Dr. Perry's most recent book, What Happened to You? Conversations on Trauma, Resilience, and Healing, co-authored with Oprah Winfrey, was released earlier this year. Dr. Perry is also the author, with Maia Szalavitz, of The Boy Who Was Raised As A Dog, a bestselling book based on his work with maltreated children, and Born For Love: Why Empathy is Essential and Endangered. Additionally, he’s authored more than 300 journal articles and book chapters and has been the recipient of a variety of professional awards.

Dr. Allison Briscoe-Smith is a child clinical psychologist who specializes in trauma and issues of race.
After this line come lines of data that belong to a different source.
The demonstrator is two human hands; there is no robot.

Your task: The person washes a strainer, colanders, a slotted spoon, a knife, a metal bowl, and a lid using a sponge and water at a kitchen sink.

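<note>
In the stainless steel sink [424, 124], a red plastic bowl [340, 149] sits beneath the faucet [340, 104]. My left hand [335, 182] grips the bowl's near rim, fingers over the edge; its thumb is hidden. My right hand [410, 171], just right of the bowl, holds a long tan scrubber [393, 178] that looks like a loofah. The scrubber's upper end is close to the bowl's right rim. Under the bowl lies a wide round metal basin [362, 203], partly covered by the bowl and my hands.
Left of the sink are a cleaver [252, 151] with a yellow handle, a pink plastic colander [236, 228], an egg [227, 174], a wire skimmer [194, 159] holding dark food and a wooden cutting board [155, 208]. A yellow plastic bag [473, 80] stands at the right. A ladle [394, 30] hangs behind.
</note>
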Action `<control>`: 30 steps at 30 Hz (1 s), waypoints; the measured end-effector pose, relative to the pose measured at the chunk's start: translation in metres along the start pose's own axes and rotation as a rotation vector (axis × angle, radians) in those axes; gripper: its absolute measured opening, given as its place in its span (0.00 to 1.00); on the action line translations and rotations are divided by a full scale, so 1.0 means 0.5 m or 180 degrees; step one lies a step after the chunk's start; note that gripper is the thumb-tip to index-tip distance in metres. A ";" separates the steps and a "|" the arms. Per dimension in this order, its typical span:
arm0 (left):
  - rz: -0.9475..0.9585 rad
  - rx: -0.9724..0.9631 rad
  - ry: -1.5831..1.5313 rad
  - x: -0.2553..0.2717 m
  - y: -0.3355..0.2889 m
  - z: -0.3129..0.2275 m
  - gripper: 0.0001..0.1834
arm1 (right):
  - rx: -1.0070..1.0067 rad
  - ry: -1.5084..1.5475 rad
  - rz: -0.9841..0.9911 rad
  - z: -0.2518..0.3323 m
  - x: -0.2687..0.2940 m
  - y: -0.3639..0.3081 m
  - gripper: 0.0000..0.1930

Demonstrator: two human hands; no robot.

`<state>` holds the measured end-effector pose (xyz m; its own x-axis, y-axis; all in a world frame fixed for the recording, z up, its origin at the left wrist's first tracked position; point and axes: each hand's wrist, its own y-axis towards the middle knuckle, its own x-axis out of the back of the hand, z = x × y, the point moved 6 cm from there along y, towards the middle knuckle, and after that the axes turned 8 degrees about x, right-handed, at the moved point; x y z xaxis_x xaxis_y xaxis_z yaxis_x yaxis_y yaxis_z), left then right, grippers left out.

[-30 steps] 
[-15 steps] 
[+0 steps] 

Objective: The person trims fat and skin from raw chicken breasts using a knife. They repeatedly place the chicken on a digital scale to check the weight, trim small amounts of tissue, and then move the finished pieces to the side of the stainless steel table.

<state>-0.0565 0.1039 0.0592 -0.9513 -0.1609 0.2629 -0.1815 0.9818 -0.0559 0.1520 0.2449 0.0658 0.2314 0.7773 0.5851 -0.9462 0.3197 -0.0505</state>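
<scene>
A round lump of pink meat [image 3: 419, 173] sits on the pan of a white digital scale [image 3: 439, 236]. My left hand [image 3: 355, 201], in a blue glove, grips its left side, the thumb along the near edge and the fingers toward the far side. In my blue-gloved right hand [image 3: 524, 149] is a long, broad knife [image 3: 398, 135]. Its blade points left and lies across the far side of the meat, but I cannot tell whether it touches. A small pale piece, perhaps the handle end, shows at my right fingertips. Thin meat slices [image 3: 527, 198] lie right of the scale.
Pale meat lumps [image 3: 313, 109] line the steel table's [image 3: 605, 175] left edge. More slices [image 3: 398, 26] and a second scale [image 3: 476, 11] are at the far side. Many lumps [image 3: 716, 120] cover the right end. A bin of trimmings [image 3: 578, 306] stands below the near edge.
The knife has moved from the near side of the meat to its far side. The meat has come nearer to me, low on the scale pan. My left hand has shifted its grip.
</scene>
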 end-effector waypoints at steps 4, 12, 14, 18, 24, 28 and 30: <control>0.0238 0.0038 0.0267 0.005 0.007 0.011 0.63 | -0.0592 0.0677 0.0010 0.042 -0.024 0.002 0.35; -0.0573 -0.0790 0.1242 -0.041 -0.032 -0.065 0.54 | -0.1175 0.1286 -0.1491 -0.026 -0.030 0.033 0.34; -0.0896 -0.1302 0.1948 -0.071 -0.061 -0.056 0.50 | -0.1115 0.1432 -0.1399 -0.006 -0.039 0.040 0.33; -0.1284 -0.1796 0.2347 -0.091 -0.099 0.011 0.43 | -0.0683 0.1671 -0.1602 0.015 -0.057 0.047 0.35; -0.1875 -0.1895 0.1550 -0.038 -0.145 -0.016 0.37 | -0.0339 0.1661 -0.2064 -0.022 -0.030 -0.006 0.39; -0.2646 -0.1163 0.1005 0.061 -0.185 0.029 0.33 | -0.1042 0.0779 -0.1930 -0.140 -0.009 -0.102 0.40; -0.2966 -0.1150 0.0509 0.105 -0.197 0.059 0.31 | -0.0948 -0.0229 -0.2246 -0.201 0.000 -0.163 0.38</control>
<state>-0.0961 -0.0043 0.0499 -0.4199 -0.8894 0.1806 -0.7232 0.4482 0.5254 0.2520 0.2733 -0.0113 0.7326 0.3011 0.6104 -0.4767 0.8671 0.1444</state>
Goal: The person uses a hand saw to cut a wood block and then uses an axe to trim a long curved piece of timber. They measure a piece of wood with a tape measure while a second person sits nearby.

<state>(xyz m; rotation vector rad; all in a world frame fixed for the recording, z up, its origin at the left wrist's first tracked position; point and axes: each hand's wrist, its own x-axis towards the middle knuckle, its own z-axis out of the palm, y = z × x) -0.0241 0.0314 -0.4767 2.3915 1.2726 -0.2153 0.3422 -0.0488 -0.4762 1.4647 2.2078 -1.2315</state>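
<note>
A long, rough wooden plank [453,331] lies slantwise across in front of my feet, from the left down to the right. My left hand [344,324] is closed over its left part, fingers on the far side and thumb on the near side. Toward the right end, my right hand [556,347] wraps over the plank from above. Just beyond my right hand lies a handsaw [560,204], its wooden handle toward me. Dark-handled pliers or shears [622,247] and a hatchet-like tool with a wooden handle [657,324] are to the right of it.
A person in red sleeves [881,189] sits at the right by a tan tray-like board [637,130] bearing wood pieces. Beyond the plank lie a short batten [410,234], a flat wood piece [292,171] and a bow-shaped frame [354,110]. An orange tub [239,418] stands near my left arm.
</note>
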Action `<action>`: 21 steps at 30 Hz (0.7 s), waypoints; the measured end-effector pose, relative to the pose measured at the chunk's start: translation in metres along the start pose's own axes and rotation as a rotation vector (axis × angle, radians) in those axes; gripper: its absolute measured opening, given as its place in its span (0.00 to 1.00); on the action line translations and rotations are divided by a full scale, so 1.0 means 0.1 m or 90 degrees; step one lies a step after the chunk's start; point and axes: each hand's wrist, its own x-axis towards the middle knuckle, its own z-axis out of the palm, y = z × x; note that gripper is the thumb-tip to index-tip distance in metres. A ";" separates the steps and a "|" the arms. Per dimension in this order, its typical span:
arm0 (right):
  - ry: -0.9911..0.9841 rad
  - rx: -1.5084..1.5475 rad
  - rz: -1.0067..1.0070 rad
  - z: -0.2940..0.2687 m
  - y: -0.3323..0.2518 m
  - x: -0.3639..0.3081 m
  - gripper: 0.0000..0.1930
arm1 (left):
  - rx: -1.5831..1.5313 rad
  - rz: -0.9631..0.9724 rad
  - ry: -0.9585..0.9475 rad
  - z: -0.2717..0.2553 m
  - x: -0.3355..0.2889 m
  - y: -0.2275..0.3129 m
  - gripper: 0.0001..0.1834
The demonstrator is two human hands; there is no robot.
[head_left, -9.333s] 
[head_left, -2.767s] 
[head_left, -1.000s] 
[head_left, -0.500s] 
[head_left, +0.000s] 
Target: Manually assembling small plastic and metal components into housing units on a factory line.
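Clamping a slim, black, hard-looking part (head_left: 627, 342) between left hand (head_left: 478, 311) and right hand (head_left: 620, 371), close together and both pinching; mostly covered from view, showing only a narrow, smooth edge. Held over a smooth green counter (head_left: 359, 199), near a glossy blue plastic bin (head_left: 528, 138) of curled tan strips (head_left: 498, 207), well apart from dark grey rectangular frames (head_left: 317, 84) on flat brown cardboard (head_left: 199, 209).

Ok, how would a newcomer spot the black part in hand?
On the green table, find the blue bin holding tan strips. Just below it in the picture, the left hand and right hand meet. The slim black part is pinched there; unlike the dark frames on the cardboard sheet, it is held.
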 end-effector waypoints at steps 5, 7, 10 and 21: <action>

She earned her undergraduate degree from Harvard and then received her Ph.D. in clinical psychology from the University of California, Berkeley. She performed postdoctoral work at the University of California San Francisco/San Francisco General Hospital. She has combined her love of teaching and advocacy by serving as a professor and by directing mental health programs for children experiencing trauma, homelessness, or foster care.

Dr. Briscoe-Smith is also a senior fellow of Berkeley’s Greater Good Science Center and is both a professor and the Director of Diversity, Equity, and Inclusion at the Wright Institute. She provides consultation and training to nonprofits and schools on how to support trauma-informed practices and cultural accountability.

Sharon Salzberg is a world-renowned teacher and New York Times bestselling author. She is widely considered one of the most influential individuals in bringing mindfulness practices to the West, and co-founded the Insight Meditation Society in Barre, Massachusetts alongside Jack Kornfield and Joseph Goldstein. Sharon has been a student of Dipa Ma, Anagarika Munindra, and Sayadaw U Pandita alongside other masters.

Sharon has authored 10 books, and is the host of the fantastic Metta Hour podcast. She was a contributing editor of Oprah’s O Magazine, had her work featured in Time and on NPR, and contributed to panels alongside the Dalai Lama.